THUDM · Taosheng-ty · May 13, 2026 · May 13, 2026
diff --git a/slime/backends/megatron_utils/loss.py b/slime/backends/megatron_utils/loss.py
@@ -381,6 +381,54 @@ def _extract_per_sample(
     return log_probs_list, entropy_list
 
 
+def _build_full_loss_mask(
+    T: int,
+    device: torch.device,
+    loss_masks: list[torch.Tensor],
+    total_lengths: list[int],
+    response_lengths: list[int],
+    qkv_format: str,
+    max_seq_lens: list[int] | None,
+) -> torch.Tensor:
+    """Build a boolean mask over all T logit positions marking response tokens to keep.
+
+    For each sample, the loss_mask covers the response tokens. This function maps
+    those per-sample masks onto the full packed/padded logit tensor layout (matching
+    the layout used by _build_shifted_tokens and _extract_per_sample for cp_size==1).
+
+    Positions corresponding to prompt tokens or padding are marked True (kept) so that
+    the shifted-token alignment is preserved. Only response positions where
+    loss_mask == 0 are marked False (filtered out).
+
+    Returns:
+        Boolean tensor of shape [T] where True means "compute this position".
+    """
+    # Start with all True — prompts and padding are kept by default
+    full_mask = torch.ones(T, dtype=torch.bool, device=device)
+
+    if qkv_format == "thd":
+        offset = 0
+        for i, (total_length, response_length) in enumerate(zip(total_lengths, response_lengths, strict=False)):
+            end = offset + total_length
+            start = end - response_length
+            # The logits for response tokens are at positions [start-1, end-1)

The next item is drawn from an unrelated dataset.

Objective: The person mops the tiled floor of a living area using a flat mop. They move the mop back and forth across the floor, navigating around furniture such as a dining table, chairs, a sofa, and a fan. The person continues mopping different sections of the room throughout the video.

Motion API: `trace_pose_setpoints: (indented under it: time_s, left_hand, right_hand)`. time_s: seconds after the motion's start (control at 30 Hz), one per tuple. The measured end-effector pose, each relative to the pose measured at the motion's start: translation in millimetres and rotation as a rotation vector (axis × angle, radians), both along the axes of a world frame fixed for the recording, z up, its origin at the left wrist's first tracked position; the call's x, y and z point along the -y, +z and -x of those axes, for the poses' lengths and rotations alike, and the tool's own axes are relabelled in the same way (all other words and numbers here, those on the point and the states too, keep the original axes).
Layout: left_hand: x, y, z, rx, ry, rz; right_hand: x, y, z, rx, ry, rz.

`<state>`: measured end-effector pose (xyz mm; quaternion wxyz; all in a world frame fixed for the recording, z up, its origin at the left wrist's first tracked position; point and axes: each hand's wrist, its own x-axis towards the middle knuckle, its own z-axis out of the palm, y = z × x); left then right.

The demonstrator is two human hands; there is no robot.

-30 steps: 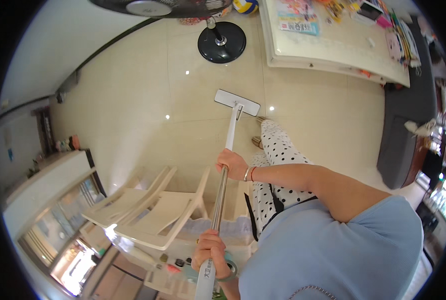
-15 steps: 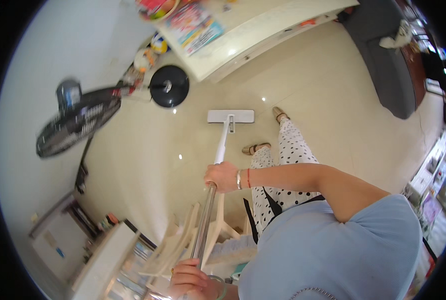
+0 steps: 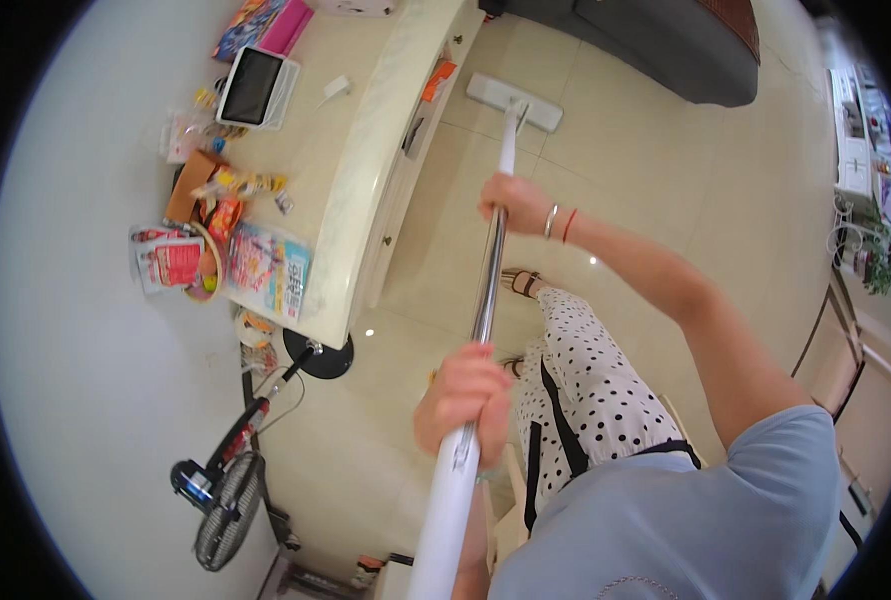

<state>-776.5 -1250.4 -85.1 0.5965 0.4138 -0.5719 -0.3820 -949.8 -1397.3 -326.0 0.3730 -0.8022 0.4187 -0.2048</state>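
A flat mop with a white and silver pole runs from the lower edge of the view up to its pale rectangular mop head. That head lies flat on the tiled floor between the cabinet and the grey sofa. My right hand, with a bangle and a red string at the wrist, is closed around the lower part of the pole. Higher on the pole, close to me, my left hand wraps round it where the silver tube meets the white grip; it is slightly blurred.
A long cream cabinet on the left carries a tablet-like screen, magazines and a basket of snacks. One drawer holds something orange. A standing fan is by the wall. The grey sofa stands at the far side.
The mop head has moved farther away and to the right, alongside the cabinet. Both hands still grip the pole and have risen in view. My view has turned and shifted, showing more of the cabinet.
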Motion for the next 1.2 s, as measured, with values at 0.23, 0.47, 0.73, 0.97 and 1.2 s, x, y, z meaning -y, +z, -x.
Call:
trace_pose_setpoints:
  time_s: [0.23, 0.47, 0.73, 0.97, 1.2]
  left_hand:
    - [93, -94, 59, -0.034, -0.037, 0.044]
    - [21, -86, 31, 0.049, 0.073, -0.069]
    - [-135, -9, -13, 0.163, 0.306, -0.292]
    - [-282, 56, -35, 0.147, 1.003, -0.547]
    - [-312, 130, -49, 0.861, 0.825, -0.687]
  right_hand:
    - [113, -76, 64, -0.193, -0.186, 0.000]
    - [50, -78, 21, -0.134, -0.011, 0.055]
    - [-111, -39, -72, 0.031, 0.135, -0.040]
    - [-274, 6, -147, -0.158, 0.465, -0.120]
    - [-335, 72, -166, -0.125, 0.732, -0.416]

+            resp_logit_start = start - 1
+            resp_logit_end = end - 1
+            mask_i = loss_masks[i].bool()
+            full_mask[resp_logit_start:resp_logit_end] = mask_i[:resp_logit_end - resp_logit_start]
+            offset += total_length
+    else:  # bshd
+        for i, (total_length, response_length) in enumerate(zip(total_lengths, response_lengths, strict=False)):
+            end = max_seq_lens[i] * i + total_length
+            start = end - response_length
+            resp_logit_start = start - 1
+            resp_logit_end = end - 1
+            mask_i = loss_masks[i].bool()
+            full_mask[resp_logit_start:resp_logit_end] = mask_i[:resp_logit_end - resp_logit_start]
+
+    return full_mask
+
+
 def get_log_probs_and_entropy(
     logits: torch.Tensor,
     *,
@@ -391,18 +439,29 @@ def get_log_probs_and_entropy(
     with_entropy: bool = False,
     non_loss_data: bool = True,
     max_seq_lens: list[int] | None = None,
+    loss_masks: list[torch.Tensor] | None = None,
 ) -> dict[str, list[torch.Tensor]]:
     """Compute per-token log-probabilities (and optionally entropy) on responses.
 
     Computes on the **full** logits ``[T, V]`` tensor at once (instead of
     per-sample slicing) so backward traverses ``[T, V]`` only once, then
     extracts per-sample response portions.
 
+    When ``loss_masks`` is provided and context parallelism is disabled
+    (cp_size == 1), positions where the mask is zero are filtered out before
+    the expensive vocab-parallel softmax, and the output is padded back to the
+    original response length with zeros. This avoids computing log-probs and
+    entropy for tokens that will be masked out downstream (e.g., tool-result
+    tokens in multi-turn agent rollouts), reducing memory and compute by the
+    fraction of masked tokens.
+
     When ``entropy_coef == 0``, entropy is computed under ``torch.no_grad()``
     to avoid retaining the computation graph and to skip cloning.
     """
     assert non_loss_data
     qkv_format = args.qkv_format
+    cp_size = mpu.get_context_parallel_world_size()
+    filter_by_mask = loss_masks is not None and cp_size == 1
 
     assert logits.dtype == torch.float32, f"{logits.dtype}"
     assert len(logits.shape) == 3, f"{logits.shape}"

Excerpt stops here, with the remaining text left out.